* WHAT YOU HAVE TO DO
The listing below is to be copied exactly, with pictures excluded.

* GIVEN INFORMATION

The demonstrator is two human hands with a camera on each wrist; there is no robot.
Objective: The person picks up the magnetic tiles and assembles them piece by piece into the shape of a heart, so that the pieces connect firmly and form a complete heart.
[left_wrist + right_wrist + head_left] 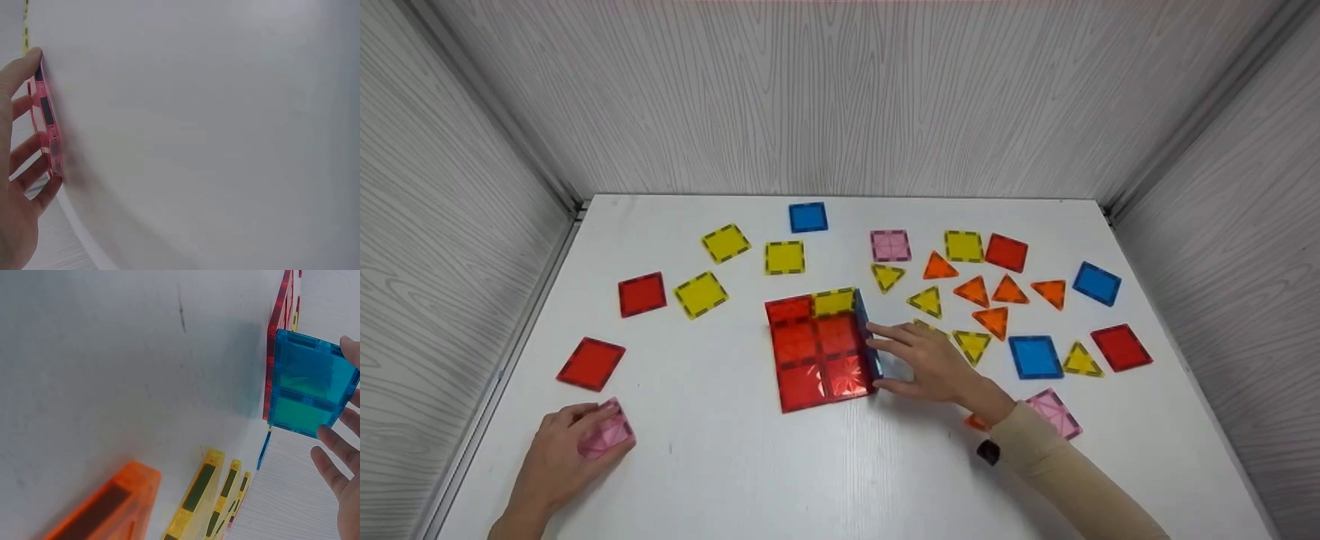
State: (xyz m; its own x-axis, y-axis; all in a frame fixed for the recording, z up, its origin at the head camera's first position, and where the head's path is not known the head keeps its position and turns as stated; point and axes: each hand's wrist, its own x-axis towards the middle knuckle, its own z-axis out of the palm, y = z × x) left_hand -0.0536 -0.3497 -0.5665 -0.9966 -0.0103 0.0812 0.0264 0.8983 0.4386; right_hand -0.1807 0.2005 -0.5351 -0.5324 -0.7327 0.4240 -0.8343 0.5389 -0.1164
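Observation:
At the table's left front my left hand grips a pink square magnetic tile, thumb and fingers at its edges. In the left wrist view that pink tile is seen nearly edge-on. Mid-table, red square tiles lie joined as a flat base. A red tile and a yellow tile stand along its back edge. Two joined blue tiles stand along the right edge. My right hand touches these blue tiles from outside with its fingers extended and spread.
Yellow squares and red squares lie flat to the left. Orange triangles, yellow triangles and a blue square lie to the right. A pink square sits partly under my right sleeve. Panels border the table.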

* ANSWER BELOW
The demonstrator is two human hands with a camera on each wrist; there is no robot.
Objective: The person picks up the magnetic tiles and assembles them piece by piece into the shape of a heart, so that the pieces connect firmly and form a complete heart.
[left_wrist + right_wrist + head_left] 
State: (xyz m; its own x-axis, y-axis; all in a frame fixed for the recording, z up, its origin at the head camera's first position, and where the head's path is not known the head keeps its position and turns as stated; point and axes: each hand's wrist, its own x-axis towards the middle knuckle, its own z-axis out of the palm, y = z × x) left_hand -0.0536 -0.3497 -0.5665 -0.9966 -0.0103 0.0812 0.0264 0.8983 0.4386; right_hand -0.1807 0.2005 -0.5351 -0.5324 -0.7327 0.4240 -0.8343 0.5389 -0.1164
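Observation:
At the table's left front my left hand grips a pink square magnetic tile, thumb and fingers at its edges. In the left wrist view that pink tile is seen nearly edge-on. Mid-table, red square tiles lie joined as a flat base. A red tile and a yellow tile stand along its back edge. Two joined blue tiles stand along the right edge. My right hand touches these blue tiles from outside with its fingers extended and spread.
Yellow squares and red squares lie flat to the left. Orange triangles, yellow triangles and a blue square lie to the right. A pink square sits partly under my right sleeve. Panels border the table.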

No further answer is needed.